Tiga Kasus Lainnya Menunjukkan Keunggulan KUHP Baru
Selain kasus Laras, Habiburokhman mencatat tiga kasus lain yang menunjukkan penggunaan ketentuan baru dalam KUHP dan KUHAP baru menguntungkan para pencari keadilan. Ketiga perkara tersebut adalah:
- Vonis pemaafan hakim dalam perkara pidana anak di Pengadilan Negeri Muara Enim pada 8 Januari 2026, di mana hakim Rangga Lukita Desnanta tidak menjatuhkan pidana kurungan meskipun anak terbukti melakukan pencurian dengan pemberatan.
- Perkara laporan terhadap Panji Pragiwaksono terkait ujaran yang dianggap menista beberapa pihak. Penegak hukum menyatakan akan mengacu pada KUHP dan KUHAP baru untuk memastikan Panji tidak dipidana sewenang-wenang.
- Pengusutan penggelapan dana pada aplikasi Dana Syariah Indonesia (DSI) oleh Bareskrim Mabes Polri. KUHP dan KUHAP baru menjadi acuan penegak hukum dengan orientasi penyitaan barang bukti yang mencakup pemulihan kerugian korban.
“Perkara pertama adalah penggunaan ketentuan vonis pemaafan hakim dalam perkara pidana anak di Pengadilan Negeri Muara Enim. Pada tanggal 8 Januari 2026, hakim Rangga Lukita Desnanta membuat putusan pemaafan hakim dengan tidak menjatuhkan pidana kurungan walaupun anak terbukti melakukan pencurian dengan pemberatan,” papar Habiburokhman.
Mengenai kasus Panji Pragiwaksono, ia menyebut penegak hukum memastikan kliennya tidak akan dipidana sewenang-wenang.
“Perkara kedua adalah perkara laporan terhadap Panji Pragiwaksono terkait beberapa ujaran yang dia sampaikan yang dianggap menista beberapa pihak.

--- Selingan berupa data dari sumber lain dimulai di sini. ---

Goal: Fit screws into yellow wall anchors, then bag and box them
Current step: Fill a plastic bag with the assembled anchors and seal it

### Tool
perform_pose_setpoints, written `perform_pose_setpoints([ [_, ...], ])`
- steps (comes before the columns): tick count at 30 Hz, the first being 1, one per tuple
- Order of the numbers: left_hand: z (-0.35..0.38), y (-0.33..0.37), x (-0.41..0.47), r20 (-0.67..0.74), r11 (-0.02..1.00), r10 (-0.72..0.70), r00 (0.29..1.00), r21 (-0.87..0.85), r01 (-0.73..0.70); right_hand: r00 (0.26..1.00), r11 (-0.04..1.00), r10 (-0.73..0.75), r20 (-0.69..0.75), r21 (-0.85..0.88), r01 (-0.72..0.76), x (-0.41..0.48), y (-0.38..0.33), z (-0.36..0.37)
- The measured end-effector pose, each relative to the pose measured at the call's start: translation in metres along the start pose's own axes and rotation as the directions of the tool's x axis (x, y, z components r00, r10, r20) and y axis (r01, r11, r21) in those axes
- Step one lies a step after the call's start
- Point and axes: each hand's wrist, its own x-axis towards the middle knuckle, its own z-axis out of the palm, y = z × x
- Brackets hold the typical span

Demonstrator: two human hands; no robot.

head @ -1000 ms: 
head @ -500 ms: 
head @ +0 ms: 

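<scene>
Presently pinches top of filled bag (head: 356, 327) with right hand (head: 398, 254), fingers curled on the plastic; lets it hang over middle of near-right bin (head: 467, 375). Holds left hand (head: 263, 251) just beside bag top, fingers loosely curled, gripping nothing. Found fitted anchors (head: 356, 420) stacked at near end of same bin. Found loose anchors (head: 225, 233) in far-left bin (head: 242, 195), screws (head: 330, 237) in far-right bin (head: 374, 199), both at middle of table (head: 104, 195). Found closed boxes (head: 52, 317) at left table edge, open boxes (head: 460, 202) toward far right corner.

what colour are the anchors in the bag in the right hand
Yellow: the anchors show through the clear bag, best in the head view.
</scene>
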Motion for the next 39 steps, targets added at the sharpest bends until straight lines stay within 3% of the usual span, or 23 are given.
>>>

Dalam kasus ini penegak hukum sudah menyatakan akan mengacu pada KUHP baru dan KUHAP baru yang memastikan Panji Pragiwaksono tidak akan dipidana sewenang-wenang,” katanya.
Terkait kasus DSI, Habiburokhman menjelaskan bahwa KUHP dan KUHAP baru akan berorientasi pada pemulihan kerugian korban.
“Perkara ketiga adalah pengusutan penggelapan dana pada aplikasi Dana Syariah Indonesia (DSI) yang saat ini sedang ditangani oleh Bareskrim Mabes Polri. Dalam perkara ini Bareskrim akan mengacu pada ketentuan KUHAP baru di mana orientasi penyitaan barang bukti juga mencakup tujuan pemulihan kerugian para korban,” ujarnya.
Detail Vonis Laras Faizati
Laras Faizati dijatuhi vonis masa percobaan selama 6 bulan. Majelis hakim Pengadilan Negeri Jakarta Selatan menyatakan Laras tidak perlu menjalani pidana penjara selama 6 bulan, asalkan tidak melakukan tindak pidana lagi dalam masa pengawasan selama 1 tahun.
“Menjatuhkan pidana kepada Terdakwa oleh karena itu, dengan pidana penjara selama 6 bulan. Memerintahkan agar pidana tersebut tidak perlu dijalani, dengan syarat umum tidak akan melakukan tindak pidana lagi selama menjalani pidana pengawasan dalam waktu satu tahun,” kata ketua majelis hakim I Ketut Darpawan saat membacakan amar putusan, Kamis (15/1).
“Memerintahkan agar Terdakwa dikeluarkan dari tahanan segera setelah putusan ini dibacakan,” ujar Ketut.